**About this task:**
Begin at the line below that has "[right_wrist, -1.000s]". Stop after the line that has "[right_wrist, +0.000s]", repeating each line exactly and leaving out the pictures.

**Source data:**

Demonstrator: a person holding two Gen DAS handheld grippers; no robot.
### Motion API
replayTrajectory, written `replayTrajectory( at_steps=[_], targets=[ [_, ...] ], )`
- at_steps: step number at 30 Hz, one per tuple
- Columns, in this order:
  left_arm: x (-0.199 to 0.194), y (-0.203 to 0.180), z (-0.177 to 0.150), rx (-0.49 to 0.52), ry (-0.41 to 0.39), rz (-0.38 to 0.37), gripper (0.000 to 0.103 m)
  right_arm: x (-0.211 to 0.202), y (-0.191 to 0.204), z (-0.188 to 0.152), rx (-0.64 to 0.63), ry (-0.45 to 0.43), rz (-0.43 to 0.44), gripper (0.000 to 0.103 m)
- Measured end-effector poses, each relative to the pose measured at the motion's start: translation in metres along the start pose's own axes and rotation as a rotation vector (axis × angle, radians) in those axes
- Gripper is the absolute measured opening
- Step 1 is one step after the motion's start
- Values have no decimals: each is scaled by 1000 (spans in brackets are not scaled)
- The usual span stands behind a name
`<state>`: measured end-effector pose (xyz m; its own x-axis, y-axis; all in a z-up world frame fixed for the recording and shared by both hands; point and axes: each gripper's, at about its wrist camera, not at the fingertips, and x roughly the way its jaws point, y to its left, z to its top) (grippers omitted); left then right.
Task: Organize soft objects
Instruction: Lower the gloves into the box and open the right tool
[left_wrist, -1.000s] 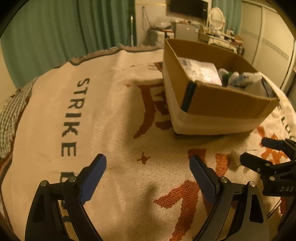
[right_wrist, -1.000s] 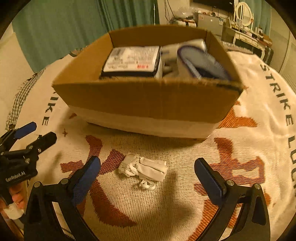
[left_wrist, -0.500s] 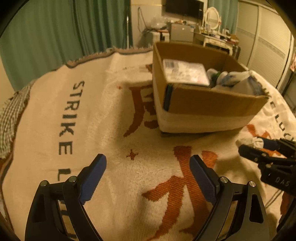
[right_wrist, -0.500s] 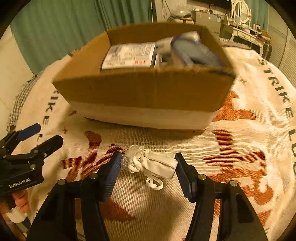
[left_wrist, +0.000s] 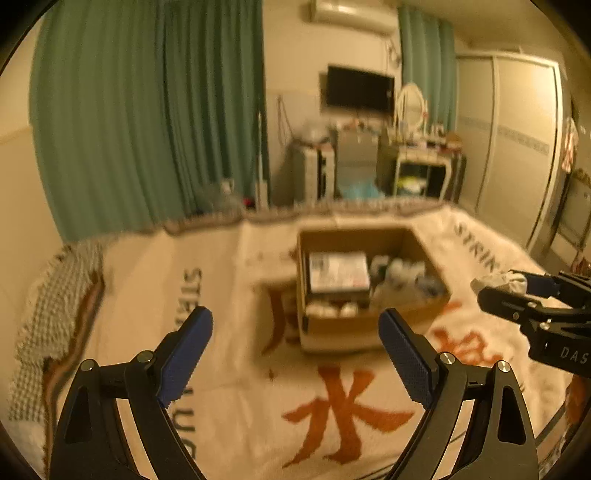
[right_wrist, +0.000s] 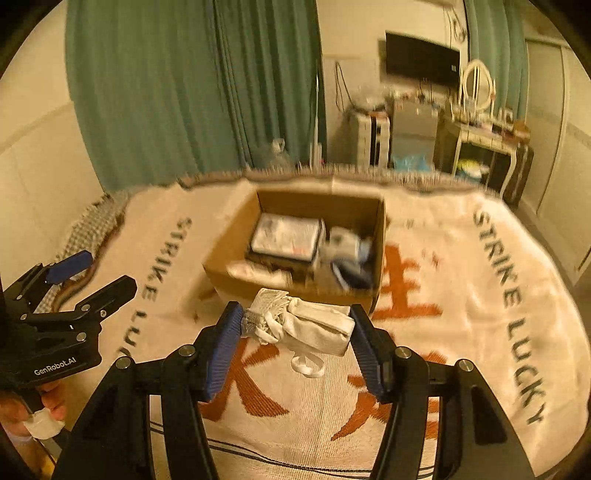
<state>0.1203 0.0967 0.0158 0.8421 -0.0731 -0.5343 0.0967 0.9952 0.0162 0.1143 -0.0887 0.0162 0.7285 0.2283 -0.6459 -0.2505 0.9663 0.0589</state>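
Observation:
My right gripper (right_wrist: 295, 317) is shut on a white cloth bundle with loose straps (right_wrist: 314, 326) and holds it in the air above the blanket, just in front of the open cardboard box (right_wrist: 221, 258). The left wrist view shows the same bundle (left_wrist: 498, 280) between the right gripper's fingers (left_wrist: 506, 286) at the right edge. The box (left_wrist: 343, 328) holds a flat printed packet and several soft white and blue items. My left gripper (left_wrist: 294, 315) stands open and empty, left of the box; it also shows as the left gripper (right_wrist: 107, 271) in the right wrist view.
A cream blanket (right_wrist: 461, 295) with orange characters and dark lettering covers the bed. Green curtains (left_wrist: 147, 129) hang behind it. Cabinets, a dressing table (left_wrist: 417, 166) and a wall screen stand at the far wall. A hand (right_wrist: 40, 410) grips the left tool's handle.
The right gripper closed on the white bundle and lifted it off the blanket. Both grippers rose and pulled back, so the box looks smaller and the room shows. The left jaws stayed wide.

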Motion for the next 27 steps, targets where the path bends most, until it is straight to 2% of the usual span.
replayTrajectory(
  at_steps=[7,11,14,18,24,27],
  targets=[
    [-11,4,51,-47,-109,-3,93,-34,9,56,-58,-102,-19,58],
    [17,12,74,-101,-118,24,93,-24,3,85,-54,-120,-17,58],
    [49,16,78,-125,-92,56,93,3,-9,102,-48,-103,-47,58],
    [96,17,72,-116,-46,74,93,59,-32,115,0,-51,-44,58],
    [159,14,46,-93,46,66,93,152,-52,103,7,49,-30,58],
    [180,10,36,-81,88,61,93,186,-58,93,15,89,-33,59]
  ],
)
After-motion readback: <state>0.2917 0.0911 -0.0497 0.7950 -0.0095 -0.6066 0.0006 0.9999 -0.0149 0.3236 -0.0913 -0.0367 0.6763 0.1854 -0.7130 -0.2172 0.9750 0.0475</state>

**Answer for this exercise:**
[right_wrist, -1.000s] 
[left_wrist, -0.500s] 
[right_wrist, -0.500s] 
[left_wrist, +0.000s] 
[right_wrist, +0.000s] 

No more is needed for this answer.